Physician burnout and financial stress have the potential to wreck the medical profession. That's why it's more important than ever to find ways to make your own happiness.
“Happiness is the meaning and purpose of life, the whole aim and end of human existence.”
Two very troubling stats, from two very sturdy institutions, came to light this past week:
• More than half of US physicians (54%) say they are experiencing professional burnout, according to a Mayo Clinic Proceedings report.
• Nearly half of US physicians (42%) admit to worries about not having enough money to last through retirement, according to Fidelity Investments report.
Those facts, left unaltered, have the potential to wreck the medical profession. You see, there’s little or no shot at having a happy post-doctor retirement life, if you hate your job.
Absent a knight on a white horse in Washington, DC come to save us, it looks like America’s physicians must endure and adapt. Doctors certainly have the training and intelligence to persevere and if my physician-dad did it well enough, others can too. So trying to make happiness a habit would seem to be vital to contented living in today’s medical world.
One person who offers much wisdom on these matters is Gretchen Rubin. One of the nation’s most thoughtful experts on happiness, she has useful thoughts on a condition afflicting so many practicing doctors. Her Happiness Project work has helped me and members of my family to seek and find much happiness.
A Yale-trained attorney and New York Times best-selling author (Better than Before), Gretchen has developed her own 12 Personal Commandments for Happiness. She suggests others craft their own list. Most good things begin with a plan. Have a look at her commandments:
1. Be yourself. Accept your true likes and dislikes—you can choose what you do, but you can’t choose what you like to do.
2. Let it go. Keep things in perspective. Remember how little most things matter in the long run.
3. Act the way I want to feel. Action and feeling go together and by regulating the action we can indirectly regulate the feeling.
4. Do it now. Studies show that hitting a goal releases chemicals in the brain that give you pleasure.
5. Be polite and be fair. Life is short and we never have enough time for gladdening the hearts of those who travel the way with us.
6. Enjoy the process. I’ll be happier if I find happiness along the way instead of expecting to be happy when I reach a certain goal.
7. Spend out. I find myself saving things, even when it makes no sense. Stop hoarding—trust in abundance.
8. Identify the problem. So much of happiness, in the end, boils down to mindfulness. Have the discipline to ask, “What’s really bugging me?”
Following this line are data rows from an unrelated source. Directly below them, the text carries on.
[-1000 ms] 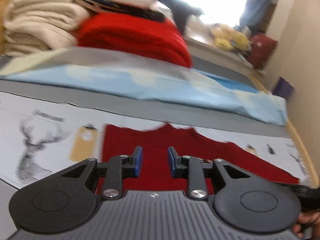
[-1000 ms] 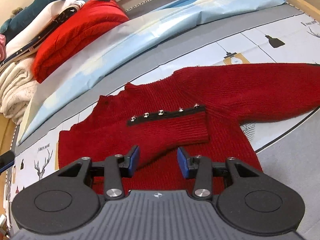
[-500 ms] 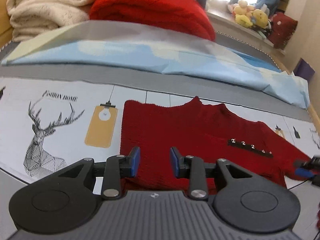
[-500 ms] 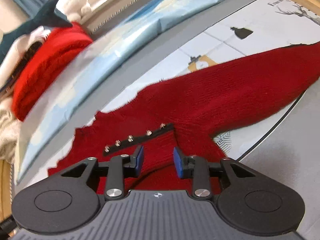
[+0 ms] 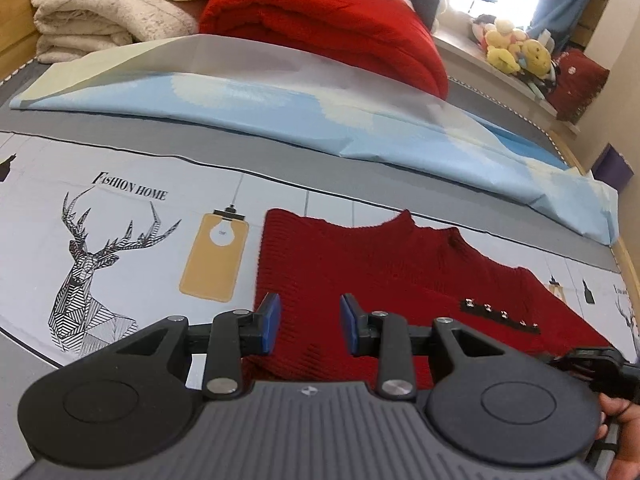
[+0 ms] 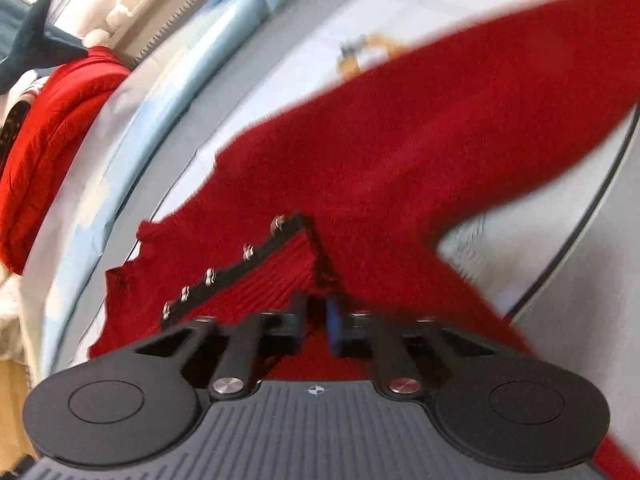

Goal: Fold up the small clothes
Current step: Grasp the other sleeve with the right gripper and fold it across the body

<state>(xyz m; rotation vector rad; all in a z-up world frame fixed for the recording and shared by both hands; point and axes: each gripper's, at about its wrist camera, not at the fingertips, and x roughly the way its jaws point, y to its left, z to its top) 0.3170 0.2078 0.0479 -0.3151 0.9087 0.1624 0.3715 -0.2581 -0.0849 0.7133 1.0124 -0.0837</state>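
Right gripper dropped and pinched red sweater, no containers visible

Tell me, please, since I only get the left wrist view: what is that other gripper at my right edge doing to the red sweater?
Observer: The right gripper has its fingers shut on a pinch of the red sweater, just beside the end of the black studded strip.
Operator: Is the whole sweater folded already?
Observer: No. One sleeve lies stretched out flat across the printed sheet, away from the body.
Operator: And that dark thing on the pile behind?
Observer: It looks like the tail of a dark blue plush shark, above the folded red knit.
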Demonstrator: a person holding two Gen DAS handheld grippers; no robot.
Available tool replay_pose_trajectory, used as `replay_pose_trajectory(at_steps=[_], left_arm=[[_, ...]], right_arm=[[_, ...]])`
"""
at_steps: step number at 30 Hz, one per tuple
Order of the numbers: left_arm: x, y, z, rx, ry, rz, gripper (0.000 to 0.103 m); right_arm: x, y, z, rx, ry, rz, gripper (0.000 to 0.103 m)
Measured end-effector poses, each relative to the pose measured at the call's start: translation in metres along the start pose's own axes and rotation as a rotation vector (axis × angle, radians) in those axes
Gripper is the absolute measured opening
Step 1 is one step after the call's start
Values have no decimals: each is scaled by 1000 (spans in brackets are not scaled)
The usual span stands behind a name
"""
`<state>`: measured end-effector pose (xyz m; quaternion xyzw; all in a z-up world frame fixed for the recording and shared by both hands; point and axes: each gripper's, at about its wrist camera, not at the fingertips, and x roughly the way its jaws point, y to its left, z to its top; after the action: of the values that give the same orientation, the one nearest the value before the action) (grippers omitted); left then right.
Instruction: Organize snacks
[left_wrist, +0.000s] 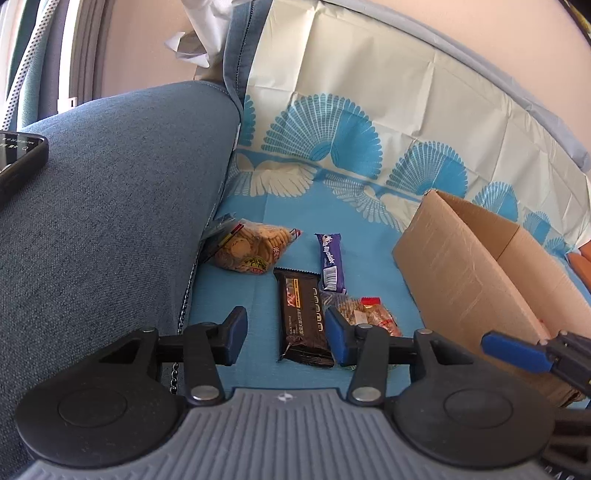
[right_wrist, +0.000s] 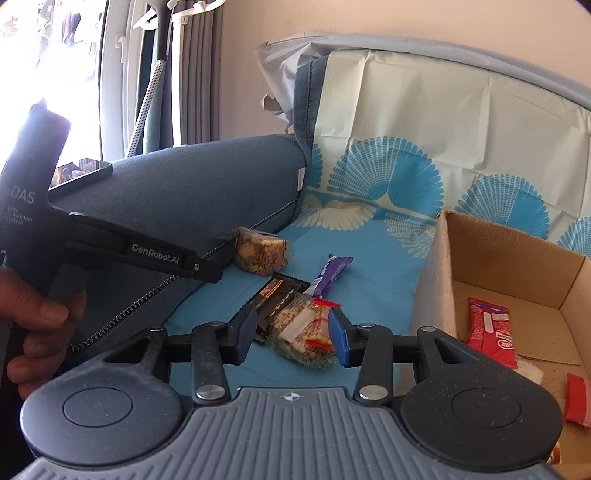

9. Lighten up. Develop a sense of lightness. It’s less about being funny and more about being able to have fun.
10. Do what ought to be done. On matters difficult and ordinary get a grip on yourself. Pick up the phone, get in the car, do it—address the subject and execute.
11. No calculation. Avoid score-keeping in life. We unconsciously overestimate our contributions or skills relative to other people.
12. There is only love. The less people turn toward each other, the less satisfying their relationship. An easy and obvious way to prove love is to pay attention.